→ **What is required**:
What lines in the records below mention "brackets"? List them all.
** Opening Provided data block **
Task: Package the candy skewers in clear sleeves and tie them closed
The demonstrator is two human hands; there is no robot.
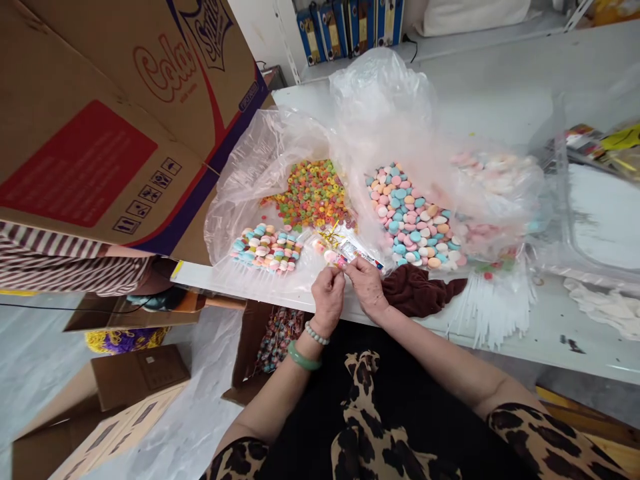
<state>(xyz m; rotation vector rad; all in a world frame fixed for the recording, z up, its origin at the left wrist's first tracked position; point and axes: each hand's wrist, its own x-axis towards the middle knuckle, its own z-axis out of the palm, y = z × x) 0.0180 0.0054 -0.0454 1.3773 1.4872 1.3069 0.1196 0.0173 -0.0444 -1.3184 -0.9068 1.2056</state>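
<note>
My left hand [329, 297] is closed in a pinch at the table's front edge. Close beside it, my right hand [367, 285] pinches too, and the fingertips nearly meet. Between them shows a small pink-and-white candy piece [332, 256]; the fingers hide part of it. Just beyond lie yellow ties [331, 235] and printed clear wrappers [356, 245]. To the left, candy skewers [267, 248] with white sticks lie side by side. Behind are a heap of ring gummies [315, 193] and a heap of pastel candies [415, 220], both on plastic bags.
A brown cloth [420, 291] and a bunch of white sticks [493, 307] lie right of my hands. A large cardboard box [115, 120] stands left. Below the table, an open carton [250, 350] holds finished-looking skewers. A clear plastic tray [570, 220] sits far right. Another person's striped sleeve [70, 257] shows left.
</note>
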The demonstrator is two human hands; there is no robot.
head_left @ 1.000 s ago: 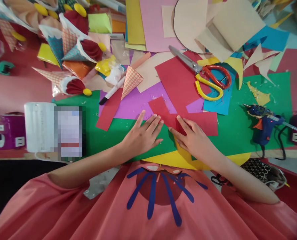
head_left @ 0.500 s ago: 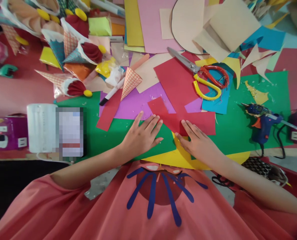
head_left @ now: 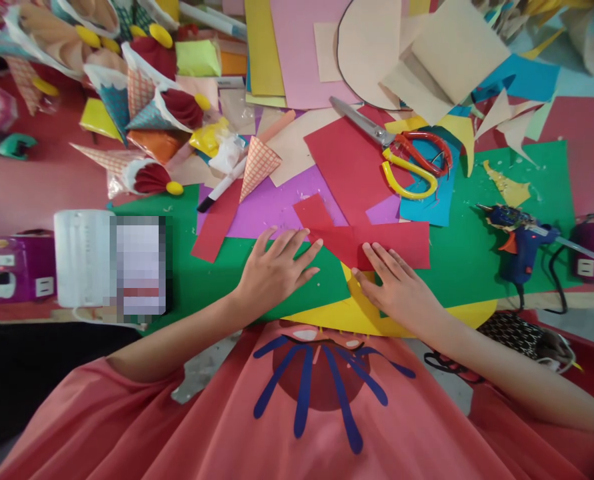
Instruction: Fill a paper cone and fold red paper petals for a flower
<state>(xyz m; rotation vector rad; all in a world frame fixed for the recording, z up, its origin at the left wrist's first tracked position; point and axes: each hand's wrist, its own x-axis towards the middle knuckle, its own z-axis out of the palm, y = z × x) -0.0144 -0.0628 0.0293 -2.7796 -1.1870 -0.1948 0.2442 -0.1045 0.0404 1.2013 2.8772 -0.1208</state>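
Observation:
My left hand [head_left: 279, 267] lies flat over the green sheet [head_left: 197, 280], fingers spread, its fingertips at the left end of a red paper piece [head_left: 401, 243]. My right hand [head_left: 397, 280] rests with outstretched fingers on the lower edge of that red piece. Below it, a yellow sheet [head_left: 327, 319] shows along the table's front edge. Beyond the hands lie a purple sheet [head_left: 271, 217] and a larger red sheet [head_left: 337, 153]. Scissors [head_left: 391, 143] with red and yellow handles lie partly opened on top of it.
At the right is a blue glue gun [head_left: 524, 247]. A phone [head_left: 141, 267] with a blurred screen and a white box [head_left: 81, 257] stand at the left. A checkered paper cone [head_left: 259, 167], a marker [head_left: 221, 190] and several gnome-like cone figures [head_left: 167, 110] lie farther back.
My left hand has shifted slightly left, with its fingers spread wider. My right hand stays on the red paper. The whole view has shifted a little.

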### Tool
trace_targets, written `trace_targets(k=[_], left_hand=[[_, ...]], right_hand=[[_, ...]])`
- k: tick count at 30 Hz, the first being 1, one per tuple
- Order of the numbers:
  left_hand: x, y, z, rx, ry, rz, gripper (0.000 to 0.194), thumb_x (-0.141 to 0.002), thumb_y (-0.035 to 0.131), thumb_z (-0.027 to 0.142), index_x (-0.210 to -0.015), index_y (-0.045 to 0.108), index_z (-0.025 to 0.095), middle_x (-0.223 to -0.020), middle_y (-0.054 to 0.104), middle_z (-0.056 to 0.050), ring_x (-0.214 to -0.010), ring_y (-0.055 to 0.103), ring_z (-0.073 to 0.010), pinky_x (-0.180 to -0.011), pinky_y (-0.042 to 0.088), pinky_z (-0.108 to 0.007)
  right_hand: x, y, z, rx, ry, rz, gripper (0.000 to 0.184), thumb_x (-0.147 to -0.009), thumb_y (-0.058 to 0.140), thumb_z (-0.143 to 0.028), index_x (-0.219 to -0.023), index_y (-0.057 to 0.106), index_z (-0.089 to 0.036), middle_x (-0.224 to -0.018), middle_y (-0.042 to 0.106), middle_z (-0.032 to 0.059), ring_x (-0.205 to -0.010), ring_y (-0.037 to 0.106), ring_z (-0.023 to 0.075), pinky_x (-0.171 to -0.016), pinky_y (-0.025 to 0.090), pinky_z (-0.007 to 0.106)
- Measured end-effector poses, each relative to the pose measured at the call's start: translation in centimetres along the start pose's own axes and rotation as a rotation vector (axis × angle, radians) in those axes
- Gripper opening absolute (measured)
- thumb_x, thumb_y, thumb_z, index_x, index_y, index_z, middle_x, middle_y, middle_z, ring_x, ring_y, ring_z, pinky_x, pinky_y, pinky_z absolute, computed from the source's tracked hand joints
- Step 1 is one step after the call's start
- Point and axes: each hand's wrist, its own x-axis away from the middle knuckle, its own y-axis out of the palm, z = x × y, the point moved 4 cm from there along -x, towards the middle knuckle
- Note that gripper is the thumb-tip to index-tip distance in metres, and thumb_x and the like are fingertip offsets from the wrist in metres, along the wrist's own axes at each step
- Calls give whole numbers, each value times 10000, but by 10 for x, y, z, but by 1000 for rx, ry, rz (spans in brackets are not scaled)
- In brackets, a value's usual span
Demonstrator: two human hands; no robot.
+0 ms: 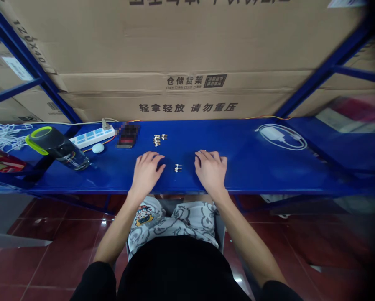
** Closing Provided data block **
→ **Written response**:
- Calls give whole numbers, each value times 10000, but by 10 for x, y, z, but by 1000 for rx, ry, rz (spans in brackets are not scaled)
- In brackets, a value's usual span

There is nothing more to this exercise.